Set down exactly the lines of the listing below that begin at the one containing "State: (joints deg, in" and end at the last line, both included.

+---+

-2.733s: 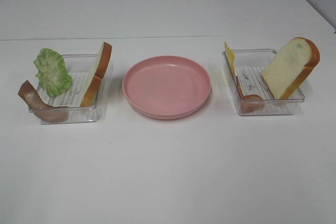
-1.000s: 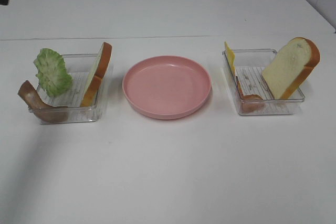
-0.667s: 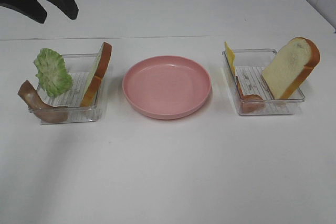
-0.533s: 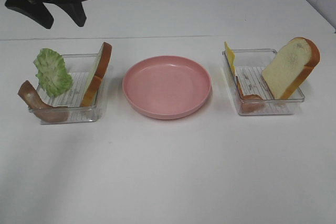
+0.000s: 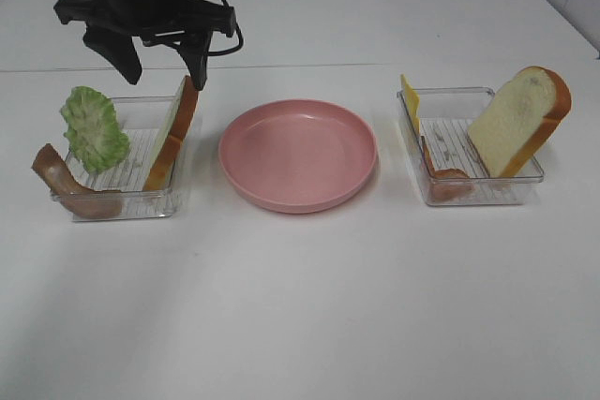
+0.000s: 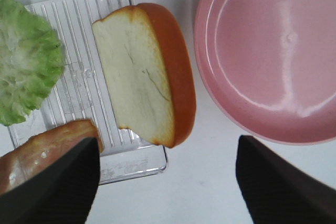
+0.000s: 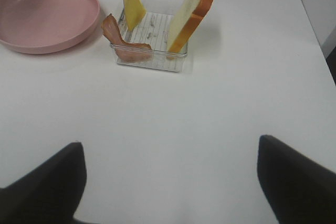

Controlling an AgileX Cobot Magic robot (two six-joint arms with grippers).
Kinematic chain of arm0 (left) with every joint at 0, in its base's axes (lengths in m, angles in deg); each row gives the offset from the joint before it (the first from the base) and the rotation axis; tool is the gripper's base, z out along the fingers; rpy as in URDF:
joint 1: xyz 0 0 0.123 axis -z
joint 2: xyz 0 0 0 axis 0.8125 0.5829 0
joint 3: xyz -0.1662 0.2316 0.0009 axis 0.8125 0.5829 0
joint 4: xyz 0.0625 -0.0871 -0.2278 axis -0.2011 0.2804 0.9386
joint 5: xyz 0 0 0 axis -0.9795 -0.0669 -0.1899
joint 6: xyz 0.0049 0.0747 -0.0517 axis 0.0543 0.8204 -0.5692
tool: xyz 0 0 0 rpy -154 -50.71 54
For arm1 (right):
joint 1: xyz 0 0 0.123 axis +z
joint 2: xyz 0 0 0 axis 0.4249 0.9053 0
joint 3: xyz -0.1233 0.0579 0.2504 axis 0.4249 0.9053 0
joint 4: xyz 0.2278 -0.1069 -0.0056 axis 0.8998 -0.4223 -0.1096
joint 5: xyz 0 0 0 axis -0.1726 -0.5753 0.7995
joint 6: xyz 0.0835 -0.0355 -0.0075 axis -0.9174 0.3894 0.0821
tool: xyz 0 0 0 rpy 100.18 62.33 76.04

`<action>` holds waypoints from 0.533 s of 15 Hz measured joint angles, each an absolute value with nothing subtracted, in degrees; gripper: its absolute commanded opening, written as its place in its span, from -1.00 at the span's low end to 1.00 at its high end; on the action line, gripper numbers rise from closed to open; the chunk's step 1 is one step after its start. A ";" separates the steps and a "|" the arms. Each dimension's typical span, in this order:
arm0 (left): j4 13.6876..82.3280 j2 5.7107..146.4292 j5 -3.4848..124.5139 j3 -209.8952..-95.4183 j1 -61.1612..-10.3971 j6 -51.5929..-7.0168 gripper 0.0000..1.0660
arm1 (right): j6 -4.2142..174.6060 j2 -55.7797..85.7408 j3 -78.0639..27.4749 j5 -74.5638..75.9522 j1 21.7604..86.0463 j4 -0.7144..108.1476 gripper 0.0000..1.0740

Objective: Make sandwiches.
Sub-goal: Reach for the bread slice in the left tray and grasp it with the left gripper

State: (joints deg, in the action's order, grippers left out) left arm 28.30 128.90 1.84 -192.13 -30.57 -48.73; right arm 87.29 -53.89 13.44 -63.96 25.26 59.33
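We see a plain white tabletop (image 5: 300,306) with three things standing on it in one row. A round pink plate (image 5: 298,152) sits in the middle. One clear plastic tray (image 5: 131,152) stands to its left and a second clear tray (image 5: 448,142) to its right, each near the plate but not touching it. A faint line crosses the tabletop just behind them.

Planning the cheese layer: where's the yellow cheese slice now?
Exterior high view, right side: the yellow cheese slice stands in the clear plastic tray, at its wall nearest the pink plate, beside a reddish bacon strip.
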 measured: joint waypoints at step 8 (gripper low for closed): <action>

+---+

Exercise result.
State: (joints deg, in the action's order, grippers left out) left arm 28.30 128.90 1.84 -192.13 -30.57 -48.73; right arm 87.29 -53.89 13.44 -63.96 25.26 59.33
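We see a plain white tabletop (image 5: 300,306) with three things standing on it in one row. A round pink plate (image 5: 298,152) sits in the middle. One clear plastic tray (image 5: 131,152) stands to its left and a second clear tray (image 5: 448,142) to its right, each near the plate but not touching it. A faint line crosses the tabletop just behind them.

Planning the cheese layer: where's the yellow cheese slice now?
Exterior high view, right side: the yellow cheese slice stands in the clear plastic tray, at its wall nearest the pink plate, beside a reddish bacon strip.
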 measured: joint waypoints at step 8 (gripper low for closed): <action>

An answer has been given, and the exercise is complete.